A quick note or two on walking: I'm noticing things I never would in a car (lots of squashed grasshoppers and snakes, a deer carcass crawling with maggots, farmhouses overgrown in vines and trees, birdsong). I'm struck, especially on the highways, at how insular and private we all are in our cars. When I came off the train tracks and onto Route 1, I felt overwhelmed with a sense of loneliness, which was ironic given I was surrounded by people there, when on the tracks I wasn't. So many people, yet we're all in our own Honda-Toyota-Ford-GMC worlds. There aren't many walkers out there, even in town centers, and so it's lonely to walk, especially thinking of all the potential that's zooming by at 50 miles an hour. But just when I'm on the verge of breaking down, I'm lifted, as in the case of Ron, a gas main replacement worker who saw me cresting a hill on the highway and offered me a can of root beer and an apple, a rest and a conversation, and then $7 to "get me up the rest of the hill." Wow. Life is beautiful.

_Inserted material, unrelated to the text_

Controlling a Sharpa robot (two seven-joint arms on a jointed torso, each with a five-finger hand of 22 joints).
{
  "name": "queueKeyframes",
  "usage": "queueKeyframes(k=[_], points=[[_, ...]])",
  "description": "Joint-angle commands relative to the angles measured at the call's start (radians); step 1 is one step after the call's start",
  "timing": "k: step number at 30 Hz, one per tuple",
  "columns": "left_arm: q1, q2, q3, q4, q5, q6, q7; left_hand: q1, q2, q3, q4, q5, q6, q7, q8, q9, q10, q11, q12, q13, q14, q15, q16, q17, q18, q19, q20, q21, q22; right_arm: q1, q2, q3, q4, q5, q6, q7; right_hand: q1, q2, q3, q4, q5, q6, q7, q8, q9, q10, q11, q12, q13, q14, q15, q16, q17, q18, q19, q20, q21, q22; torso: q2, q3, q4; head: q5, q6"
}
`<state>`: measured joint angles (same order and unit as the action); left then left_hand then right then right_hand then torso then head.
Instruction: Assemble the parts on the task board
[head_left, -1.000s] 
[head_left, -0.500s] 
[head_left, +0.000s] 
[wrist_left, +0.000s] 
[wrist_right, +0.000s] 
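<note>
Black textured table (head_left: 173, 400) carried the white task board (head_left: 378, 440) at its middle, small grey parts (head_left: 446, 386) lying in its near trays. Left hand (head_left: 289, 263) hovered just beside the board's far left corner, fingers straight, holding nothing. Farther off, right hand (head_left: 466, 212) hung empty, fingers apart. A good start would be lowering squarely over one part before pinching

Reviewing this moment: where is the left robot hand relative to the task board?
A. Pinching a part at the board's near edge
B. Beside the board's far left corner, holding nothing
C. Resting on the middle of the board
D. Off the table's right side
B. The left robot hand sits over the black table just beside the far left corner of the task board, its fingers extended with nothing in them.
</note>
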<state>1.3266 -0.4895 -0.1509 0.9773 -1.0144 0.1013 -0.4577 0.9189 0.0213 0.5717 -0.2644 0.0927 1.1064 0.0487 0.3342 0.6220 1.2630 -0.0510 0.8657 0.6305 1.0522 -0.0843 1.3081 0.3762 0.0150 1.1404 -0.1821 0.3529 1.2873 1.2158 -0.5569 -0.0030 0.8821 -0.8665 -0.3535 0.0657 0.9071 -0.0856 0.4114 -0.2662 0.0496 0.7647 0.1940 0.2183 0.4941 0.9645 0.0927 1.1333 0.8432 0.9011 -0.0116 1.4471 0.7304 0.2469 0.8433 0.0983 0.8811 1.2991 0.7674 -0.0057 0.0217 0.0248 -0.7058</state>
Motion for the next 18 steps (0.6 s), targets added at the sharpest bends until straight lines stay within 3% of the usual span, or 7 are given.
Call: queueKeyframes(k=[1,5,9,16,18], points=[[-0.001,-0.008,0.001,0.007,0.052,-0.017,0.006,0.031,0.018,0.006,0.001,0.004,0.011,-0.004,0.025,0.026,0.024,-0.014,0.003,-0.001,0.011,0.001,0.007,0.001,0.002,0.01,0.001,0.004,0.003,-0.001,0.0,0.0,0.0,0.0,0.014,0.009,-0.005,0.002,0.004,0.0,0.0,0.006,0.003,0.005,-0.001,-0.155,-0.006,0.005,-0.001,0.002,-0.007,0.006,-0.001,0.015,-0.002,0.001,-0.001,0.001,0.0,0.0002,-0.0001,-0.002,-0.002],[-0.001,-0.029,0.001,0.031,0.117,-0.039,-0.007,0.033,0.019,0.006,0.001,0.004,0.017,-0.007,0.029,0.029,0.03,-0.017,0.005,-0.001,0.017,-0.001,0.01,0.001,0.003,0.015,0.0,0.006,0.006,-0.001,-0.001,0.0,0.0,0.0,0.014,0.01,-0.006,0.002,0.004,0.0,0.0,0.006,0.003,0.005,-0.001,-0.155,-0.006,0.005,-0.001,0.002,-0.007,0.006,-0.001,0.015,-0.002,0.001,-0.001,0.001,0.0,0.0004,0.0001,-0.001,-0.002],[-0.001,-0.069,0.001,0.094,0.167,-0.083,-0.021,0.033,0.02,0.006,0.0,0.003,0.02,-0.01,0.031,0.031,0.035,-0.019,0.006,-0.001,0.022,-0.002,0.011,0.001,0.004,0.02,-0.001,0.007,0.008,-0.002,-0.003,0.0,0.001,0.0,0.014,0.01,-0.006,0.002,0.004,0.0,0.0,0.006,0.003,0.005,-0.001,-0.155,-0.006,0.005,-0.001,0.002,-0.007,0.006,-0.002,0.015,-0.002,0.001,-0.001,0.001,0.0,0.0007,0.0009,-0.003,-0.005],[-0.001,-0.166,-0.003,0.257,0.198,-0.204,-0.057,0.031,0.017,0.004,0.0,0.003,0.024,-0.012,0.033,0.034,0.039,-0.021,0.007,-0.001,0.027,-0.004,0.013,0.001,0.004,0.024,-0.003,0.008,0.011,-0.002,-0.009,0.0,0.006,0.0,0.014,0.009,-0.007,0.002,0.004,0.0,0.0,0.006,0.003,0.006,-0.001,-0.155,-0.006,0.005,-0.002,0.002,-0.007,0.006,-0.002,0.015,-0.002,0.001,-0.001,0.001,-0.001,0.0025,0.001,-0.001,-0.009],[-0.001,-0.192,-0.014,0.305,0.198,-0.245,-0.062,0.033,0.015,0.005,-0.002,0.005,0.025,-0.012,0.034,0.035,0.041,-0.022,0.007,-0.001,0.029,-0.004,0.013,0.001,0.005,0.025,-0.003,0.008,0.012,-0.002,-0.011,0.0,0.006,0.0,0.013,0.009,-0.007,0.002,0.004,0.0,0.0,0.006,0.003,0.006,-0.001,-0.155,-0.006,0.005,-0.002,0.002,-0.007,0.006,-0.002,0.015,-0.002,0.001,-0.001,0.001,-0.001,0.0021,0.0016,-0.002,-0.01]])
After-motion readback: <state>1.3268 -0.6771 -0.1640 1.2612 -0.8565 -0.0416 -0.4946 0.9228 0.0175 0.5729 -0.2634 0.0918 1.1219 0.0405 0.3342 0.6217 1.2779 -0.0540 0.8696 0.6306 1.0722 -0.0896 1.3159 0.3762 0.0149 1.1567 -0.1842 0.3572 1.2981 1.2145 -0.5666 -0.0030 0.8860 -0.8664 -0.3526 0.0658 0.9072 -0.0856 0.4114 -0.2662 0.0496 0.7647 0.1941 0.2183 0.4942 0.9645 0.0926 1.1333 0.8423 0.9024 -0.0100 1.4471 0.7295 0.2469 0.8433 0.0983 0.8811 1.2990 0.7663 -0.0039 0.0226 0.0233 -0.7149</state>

Thank you all for the prayers and thoughts and support, and if I haven't been floating around in your consciousness, thanks for being you! Knowing that I do have so many friends and family rooting me on, though, is a powerful force of conviction and inspiration for me. It's how I keep putting one foot in front of the other. When my feet are throbbing and my back feel broken, I visualize you all walking beside me, behind me, straight-backed and smiling, and then it's no problem. And we all walk with each other like this, don't we? So, much gratitude.
I'm thinking of you all out here. I'll be in touch, and please do the same!